The being gazed at me, speculatively.  “I believe in this, yes.”


“Take these pills,” I said. “I think they will cure you.”


Without hesitation, the shadow swallowed the pearls with a gulp.  For a moment, nothing happened.

 Then, all of the fur fell off the creature and she transformed into a beautiful, naked woman.  The pearls caused instant pregnancy and she went from non-pregnant to very pregnant in a matter of moments.

She gave a great cry, fell to the ground, and gave birth to twins.  One of the boys was made of light and the other of shadow.

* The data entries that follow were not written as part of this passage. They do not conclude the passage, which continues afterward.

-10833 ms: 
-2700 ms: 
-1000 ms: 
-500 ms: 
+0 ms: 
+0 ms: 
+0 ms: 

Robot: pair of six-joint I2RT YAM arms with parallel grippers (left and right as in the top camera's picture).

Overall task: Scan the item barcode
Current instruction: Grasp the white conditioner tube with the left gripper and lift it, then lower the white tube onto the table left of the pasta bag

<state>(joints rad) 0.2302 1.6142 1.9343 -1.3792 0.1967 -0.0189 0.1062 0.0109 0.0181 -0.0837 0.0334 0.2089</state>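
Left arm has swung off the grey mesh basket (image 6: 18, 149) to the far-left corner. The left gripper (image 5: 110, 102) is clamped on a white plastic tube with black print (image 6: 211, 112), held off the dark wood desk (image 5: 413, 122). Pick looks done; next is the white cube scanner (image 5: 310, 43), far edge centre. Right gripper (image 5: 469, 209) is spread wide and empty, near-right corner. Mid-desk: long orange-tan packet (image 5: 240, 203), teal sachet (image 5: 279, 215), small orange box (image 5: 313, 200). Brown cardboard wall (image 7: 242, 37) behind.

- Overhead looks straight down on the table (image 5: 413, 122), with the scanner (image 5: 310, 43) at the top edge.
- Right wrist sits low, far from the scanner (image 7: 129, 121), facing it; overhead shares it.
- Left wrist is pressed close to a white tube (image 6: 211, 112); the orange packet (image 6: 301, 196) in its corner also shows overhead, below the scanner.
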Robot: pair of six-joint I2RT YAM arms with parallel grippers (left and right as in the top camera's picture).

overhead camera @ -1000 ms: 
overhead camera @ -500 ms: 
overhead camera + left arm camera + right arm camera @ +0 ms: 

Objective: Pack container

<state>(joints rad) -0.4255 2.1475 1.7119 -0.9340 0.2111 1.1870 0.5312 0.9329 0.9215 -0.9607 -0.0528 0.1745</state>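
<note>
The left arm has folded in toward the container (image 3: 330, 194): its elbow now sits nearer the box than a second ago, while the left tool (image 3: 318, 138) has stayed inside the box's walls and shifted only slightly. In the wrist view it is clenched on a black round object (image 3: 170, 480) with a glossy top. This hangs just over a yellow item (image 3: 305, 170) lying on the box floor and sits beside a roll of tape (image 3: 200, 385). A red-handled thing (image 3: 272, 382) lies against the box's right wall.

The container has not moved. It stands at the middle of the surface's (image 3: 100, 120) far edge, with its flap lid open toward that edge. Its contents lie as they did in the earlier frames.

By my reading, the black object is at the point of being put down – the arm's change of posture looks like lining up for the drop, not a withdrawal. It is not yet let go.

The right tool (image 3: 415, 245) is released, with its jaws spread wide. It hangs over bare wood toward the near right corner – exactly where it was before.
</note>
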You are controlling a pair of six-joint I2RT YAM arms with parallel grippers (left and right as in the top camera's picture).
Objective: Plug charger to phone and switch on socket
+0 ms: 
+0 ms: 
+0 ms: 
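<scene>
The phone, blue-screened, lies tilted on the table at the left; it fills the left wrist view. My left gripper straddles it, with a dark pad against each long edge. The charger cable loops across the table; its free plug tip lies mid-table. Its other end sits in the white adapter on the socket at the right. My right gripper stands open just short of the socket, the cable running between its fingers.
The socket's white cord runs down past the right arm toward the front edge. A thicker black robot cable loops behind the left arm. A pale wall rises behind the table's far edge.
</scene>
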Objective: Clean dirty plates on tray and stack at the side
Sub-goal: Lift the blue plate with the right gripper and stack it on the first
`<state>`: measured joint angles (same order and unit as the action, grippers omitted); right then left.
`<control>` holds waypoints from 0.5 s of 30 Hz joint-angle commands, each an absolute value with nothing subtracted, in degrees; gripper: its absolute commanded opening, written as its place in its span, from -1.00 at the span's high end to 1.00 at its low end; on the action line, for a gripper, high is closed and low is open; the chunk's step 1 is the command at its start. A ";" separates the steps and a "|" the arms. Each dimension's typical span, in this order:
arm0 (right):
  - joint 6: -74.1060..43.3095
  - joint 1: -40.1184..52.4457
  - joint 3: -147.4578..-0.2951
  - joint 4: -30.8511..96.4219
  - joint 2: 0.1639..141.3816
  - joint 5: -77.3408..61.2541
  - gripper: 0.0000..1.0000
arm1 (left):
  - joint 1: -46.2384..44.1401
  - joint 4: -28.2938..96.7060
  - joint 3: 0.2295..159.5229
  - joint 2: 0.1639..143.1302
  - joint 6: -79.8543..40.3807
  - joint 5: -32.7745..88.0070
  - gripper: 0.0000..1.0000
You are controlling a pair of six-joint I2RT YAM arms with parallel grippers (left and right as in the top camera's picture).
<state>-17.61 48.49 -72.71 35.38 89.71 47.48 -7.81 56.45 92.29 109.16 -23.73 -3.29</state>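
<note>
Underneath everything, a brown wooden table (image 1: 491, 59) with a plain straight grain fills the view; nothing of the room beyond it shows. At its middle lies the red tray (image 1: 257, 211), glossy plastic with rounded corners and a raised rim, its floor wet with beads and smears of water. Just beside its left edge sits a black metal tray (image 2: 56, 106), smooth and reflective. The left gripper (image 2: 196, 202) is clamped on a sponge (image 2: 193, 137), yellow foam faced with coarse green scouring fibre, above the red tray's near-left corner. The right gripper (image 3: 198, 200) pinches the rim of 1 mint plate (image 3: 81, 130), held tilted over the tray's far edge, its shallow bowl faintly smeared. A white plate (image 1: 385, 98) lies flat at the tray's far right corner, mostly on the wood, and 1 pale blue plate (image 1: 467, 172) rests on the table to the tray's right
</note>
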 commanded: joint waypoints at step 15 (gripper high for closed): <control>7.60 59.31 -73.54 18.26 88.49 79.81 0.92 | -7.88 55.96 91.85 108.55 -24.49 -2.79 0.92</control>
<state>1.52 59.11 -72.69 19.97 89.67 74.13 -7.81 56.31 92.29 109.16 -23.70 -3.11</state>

She held them in her arms for just an instant, then they grew, punched each other playfully and ran out of the cave.


“Wait for me!” she cried and ran after them without a backward glance.  The shadow had found a reason to believe and to leave the Cave of Doubt.  I was relieved for her change of heart and happy to watch her escape.


I exited the cliff with its many caves and a version of me exited from all of the other doorways at the same time. These various versions of me fell out of the rock tunnels and collapsed back into one being. The cliff crumbled into dust after their exit.  Grass quickly covered the barren space and turned into a field of blooming wildflowers of assorted hues.


The serpent made of living water reappeared.  “You saved them,” he said. Then, he shaped himself into a small lizard and skittered onto my shoulder.  “Do you remember me?” he said. “I’m Lickspittle. You must remember me, of course.”


“Lickspittle,” I said. “Are you dead since you dwell in the lands beyond death?”


“Death is merely a doorway into another form of existence,” he said. “I’m as real as anyone here.”


After exchanging a grin, Lickspittle and I gazed into the sun, which, as long as I had been in that place, seemed perpetually rising.  Then, the light in the sky changed into a serpent made of flame.  The sun came closer and opened his mouth wide.  He then swallowed us and my vision ended.